This is a survey of computer system design. It links ideas from "low-level" to "high-level" to show that they are really the same. It develops a mental model for design.

Advice on developing projects:

Resist the urge to jump straight into implementation. Use the API first. Write out a few code snippets that use the API for common use cases. How does it feel? Can the user express their intent without friction and boilerplate?

Putting user needs first pays off.

The primary benefit of TDD is not that it produces better implementations, but that it produces better APIs. It forces engineers to do just that, since they have to use the APIs they are designing to write tests.

Performance

To evaluate the efficiency of system design we must consider performance.

A computer's time performance is determined by three factors:

  1. Instruction count
  2. Clock cycle time
  3. Clock cycles per instruction

From low to high level

  1. Your compiler will produce code eventually into assembly (machine code) interpreted directly by the processor
  2. Each machine code executes with a certain clock cycle per instruction (CPI).

Instruction set architecture

The RISC philosophy is that instruction sets are really compiler targets. ISAs should provide a few simple primitives to generate high-performance code. They should rip out complex hardware implementations to make what's left simple, uniform, and fast.1

A processor's implementation determines the clock cycle time and the number of clock cycles per instruction (CPI) of all programs running on it.

When designing your system, the consideration is therefore:

  1. What level of compiler optimization should I perform up to.
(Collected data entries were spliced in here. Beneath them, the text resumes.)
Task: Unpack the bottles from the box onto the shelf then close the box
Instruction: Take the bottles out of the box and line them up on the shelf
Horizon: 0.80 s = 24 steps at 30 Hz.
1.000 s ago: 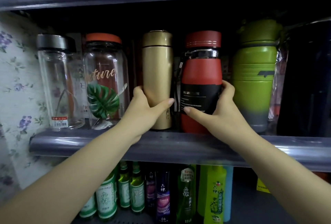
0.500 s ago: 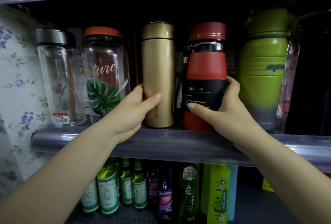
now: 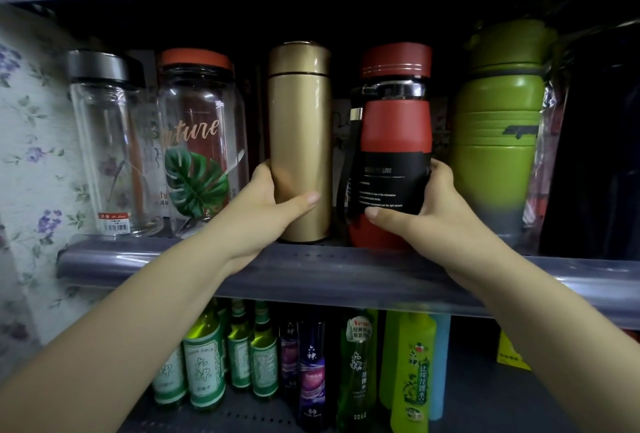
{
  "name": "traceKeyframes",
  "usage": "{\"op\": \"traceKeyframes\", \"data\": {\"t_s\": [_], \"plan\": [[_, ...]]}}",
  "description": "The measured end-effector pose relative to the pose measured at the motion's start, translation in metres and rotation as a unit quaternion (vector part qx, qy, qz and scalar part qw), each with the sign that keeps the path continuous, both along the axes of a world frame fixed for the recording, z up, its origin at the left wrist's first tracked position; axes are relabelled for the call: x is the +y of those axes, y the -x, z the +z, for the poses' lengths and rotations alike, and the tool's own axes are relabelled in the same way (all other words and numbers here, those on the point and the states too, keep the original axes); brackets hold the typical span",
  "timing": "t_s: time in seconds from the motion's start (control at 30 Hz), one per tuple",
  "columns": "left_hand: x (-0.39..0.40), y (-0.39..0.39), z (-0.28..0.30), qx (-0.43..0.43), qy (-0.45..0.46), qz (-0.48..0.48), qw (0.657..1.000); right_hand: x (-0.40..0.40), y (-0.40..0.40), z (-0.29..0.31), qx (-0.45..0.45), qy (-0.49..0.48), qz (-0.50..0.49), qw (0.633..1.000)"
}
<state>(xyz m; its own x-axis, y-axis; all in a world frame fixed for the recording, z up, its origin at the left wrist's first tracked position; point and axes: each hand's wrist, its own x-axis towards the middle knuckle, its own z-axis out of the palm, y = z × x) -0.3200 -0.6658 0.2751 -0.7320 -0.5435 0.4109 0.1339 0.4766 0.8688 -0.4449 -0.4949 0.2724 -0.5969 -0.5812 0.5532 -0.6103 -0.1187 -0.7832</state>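
Fingers and thumbs wrap two bottles: our left hand (image 3: 258, 211) is curled round the gold flask (image 3: 300, 127), our right hand (image 3: 427, 221) clasps the red bottle (image 3: 394, 141) at its black label. Both stand upright at twelve o'clock on the shelf (image 3: 329, 270), low grips likely steadying them into the row. At nine o'clock sit two glass bottles (image 3: 201, 141); at three, a green one (image 3: 498, 134). We cannot see the box.
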Motion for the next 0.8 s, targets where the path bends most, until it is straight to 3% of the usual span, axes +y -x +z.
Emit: {"op": "traceKeyframes", "data": {"t_s": [0.07,0.23,0.4,0.53,0.7,0.8], "plan": [[-0.001,-0.001,0.000,0.004,-0.003,0.005,1.000,0.002,0.000,0.000,-0.004,-0.005,0.005,1.000],[0.007,-0.001,0.001,0.013,-0.001,0.013,1.000,-0.002,-0.008,-0.001,0.076,-0.028,-0.101,0.992],[0.010,-0.002,0.003,0.007,0.004,0.011,1.000,0.003,-0.005,0.001,0.014,-0.007,-0.042,0.999],[0.009,-0.002,0.002,0.010,0.008,0.018,1.000,0.002,-0.009,-0.002,0.110,-0.035,-0.120,0.986],[0.009,-0.002,0.001,0.015,0.007,0.019,1.000,0.000,-0.009,0.003,0.035,-0.043,-0.060,0.997],[0.008,-0.001,0.001,0.014,0.010,0.017,1.000,0.003,-0.007,0.001,0.049,-0.039,-0.069,0.996]]}}
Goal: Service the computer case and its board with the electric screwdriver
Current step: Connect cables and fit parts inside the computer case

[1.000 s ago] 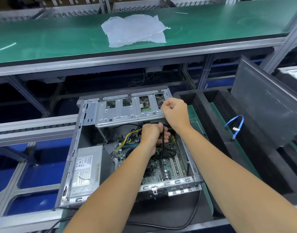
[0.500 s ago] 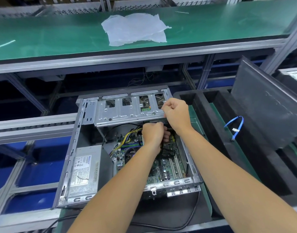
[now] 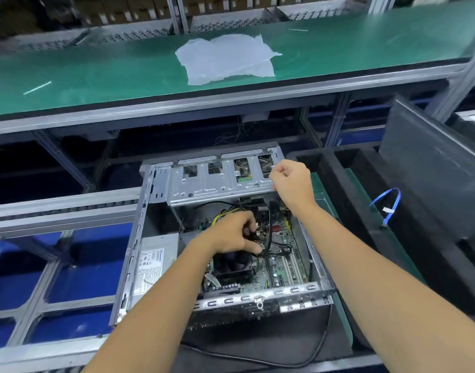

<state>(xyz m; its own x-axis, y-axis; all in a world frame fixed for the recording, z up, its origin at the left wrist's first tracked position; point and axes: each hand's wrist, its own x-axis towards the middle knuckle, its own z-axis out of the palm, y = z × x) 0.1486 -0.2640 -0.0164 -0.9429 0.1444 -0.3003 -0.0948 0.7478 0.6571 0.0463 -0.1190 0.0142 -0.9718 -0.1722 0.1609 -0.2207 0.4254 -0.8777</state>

In Patterson's book, LEGv8 serves as ISA.

Every ISA instruction has common steps. The first two are identical:

  1. Send the program counter (PC) to memory containing the program code. Fetch the corresponding instruction from memory.
  2. Read one or two registers. Select which two by using the fields (Rn and Rd) of the instruction.

The simplicity and regularity of LEGv8 makes the execution of many instruction classes similar.

Pipelining hazards

Definition 1: Load hazard

A special case of data hazard: a dependent instruction following a ldr command must stall 1 cycle, even with data forwarding.

(Loads can only forward from the WB stage)

Paging

Definition 2: Paging

Paging is a way of partitioning memory blocks to remember where we stored what.

  1. Pages, page frames: split up our address space into these fixed-sized units.
  2. Free list: OS keeps track of which pages are free
  3. Page table: Per-process data structure that maps virtual pages to physical pages.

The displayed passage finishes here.